WHAT IS BEING ASKED: Transcribe the full listing exactly.

|---|

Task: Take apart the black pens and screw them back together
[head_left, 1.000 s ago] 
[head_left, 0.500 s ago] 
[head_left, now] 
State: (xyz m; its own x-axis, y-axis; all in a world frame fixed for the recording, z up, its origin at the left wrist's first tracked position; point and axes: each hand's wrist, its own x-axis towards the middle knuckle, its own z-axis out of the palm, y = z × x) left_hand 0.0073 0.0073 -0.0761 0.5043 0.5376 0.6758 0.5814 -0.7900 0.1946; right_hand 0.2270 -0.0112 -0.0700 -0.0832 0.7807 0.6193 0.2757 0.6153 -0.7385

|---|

RESPONSE TO THE EXERCISE:
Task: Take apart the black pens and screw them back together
[head_left, 1.000 s ago] 
[head_left, 0.500 s ago] 
[head_left, now] 
State: (xyz m; its own x-axis, y-axis; all in a world frame fixed for the recording, z up, its origin at the left wrist's first tracked position; point and axes: each hand's wrist, its own x-axis towards the middle knuckle, its own z-axis out of the palm, y = z × x) left_hand 0.0073 0.0073 -0.0761 0.5043 0.5376 0.6758 0.5814 -0.7900 0.1946; right_hand 0.2270 -0.0112 -0.0700 -0.0832 0.7807 0.6193 0.2757 0.6153 -0.7385

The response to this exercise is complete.